The announcement comes three days after Nespresso maker Nestle said it sealed a deal to market the products of U.S. coffee giant Starbucks around the world, outside of its cafes.

Following pressure from activist shareholders, Whitbread revealed in April that it would spin off Costa, leaving it to concentrate on its hotel chain Premier Inn.

Whitbread was forced to act after U.S. group Elliott became its biggest shareholder with a six percent stake.

'Substantial premium'

"The announcement today represents a substantial premium to the value that would have been created through the demerger of the business and we expect to return a significant majority of net proceeds to shareholders," Whitbread chief executive Alison Brittain said in the statement.

"Whitbread will also reduce debt and make a contribution to its pension fund, which will provide additional headroom for the expansion of Premier Inn."

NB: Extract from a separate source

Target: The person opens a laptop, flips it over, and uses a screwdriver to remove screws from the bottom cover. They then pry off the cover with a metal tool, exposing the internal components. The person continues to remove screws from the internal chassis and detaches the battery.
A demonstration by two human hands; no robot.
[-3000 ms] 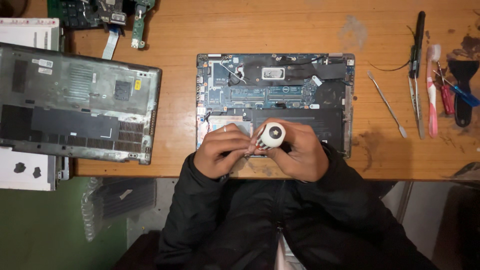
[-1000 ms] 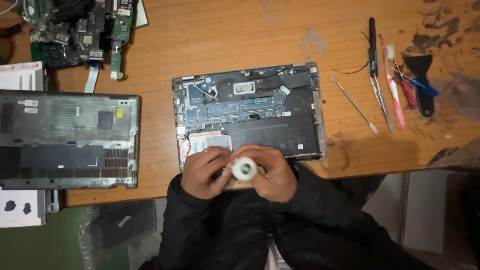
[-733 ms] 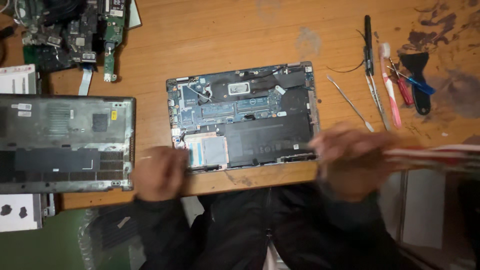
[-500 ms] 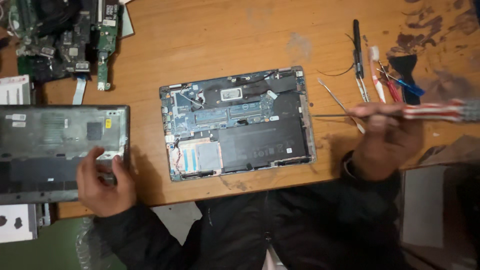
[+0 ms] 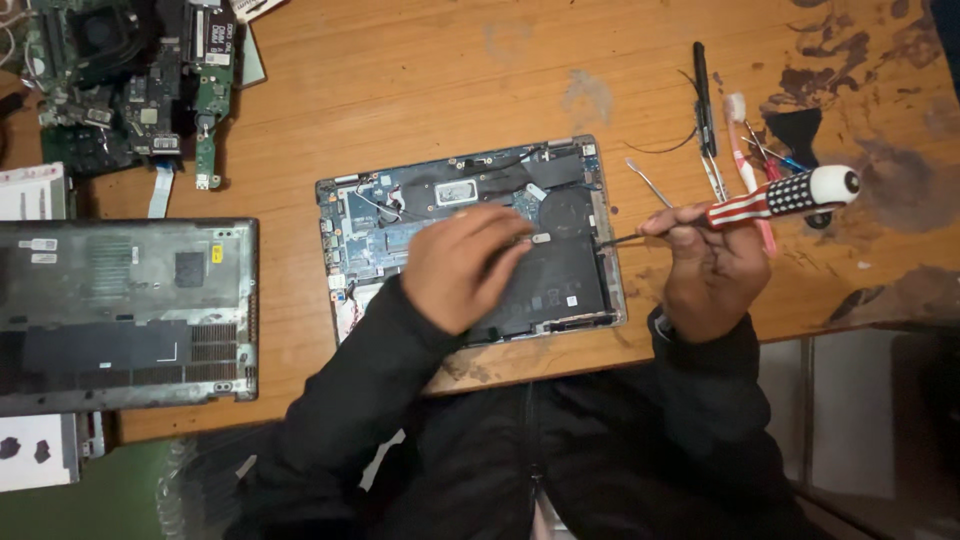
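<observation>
Under the left hand (image 5: 462,262) lies an opened laptop (image 5: 470,240), its bottom cover off and its circuit board and dark battery bare on the wooden counter (image 5: 400,90). That hand rests palm down on the laptop's middle, fingers loosely curled onto the battery's upper edge and grasping nothing that I can see. Just to the right of it, the right hand (image 5: 705,265) is closed around a screwdriver (image 5: 770,200) with a striped and dotted handle and a white end cap; the thin shaft points left, its tip just at the laptop's right edge. Beyond the right hand, farther from the person, a small cluster of tools (image 5: 735,140) lies on the counter: a black stick, a pink-handled brush, a thin metal pick. Well off to the left of the left hand sits a grey laptop bottom cover (image 5: 125,310), inner side up, and beyond it a heap of green circuit boards (image 5: 130,80).
</observation>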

Whitbread's share price was up almost 16 percent to £46.56 following the announcement, while London's benchmark FTSE 100 index on which it trades was down 0.3 percent.

"This is a bitter sweet moment for Whitbread investors," noted Nicholas Hyett, equity analyst at Hargreaves Lansdown.

"On the one hand £3.9 billion is an undeniably rich valuation and likely far better than Costa could achieve as an independently listed company, valuing its earnings higher than those of the mighty Starbucks.

"On the other, Costa has long been the jewel in Whitbread's crown and some will be sad to see it go at any price, especially given the growth potential in China and elsewhere."

Whitbread bought Costa in 1995 from founders Sergio and Bruno Costa and presently runs about 2,400 stores in the U.K. and some 1,400 around the world.

Costa also operates more than 8,000 Costa Express self-serve machines in eight countries, as well as placing its products in supermarkets.

Premier Inn has 785 hotels in the U.K. and a sprinkling of others in Germany and the Middle East.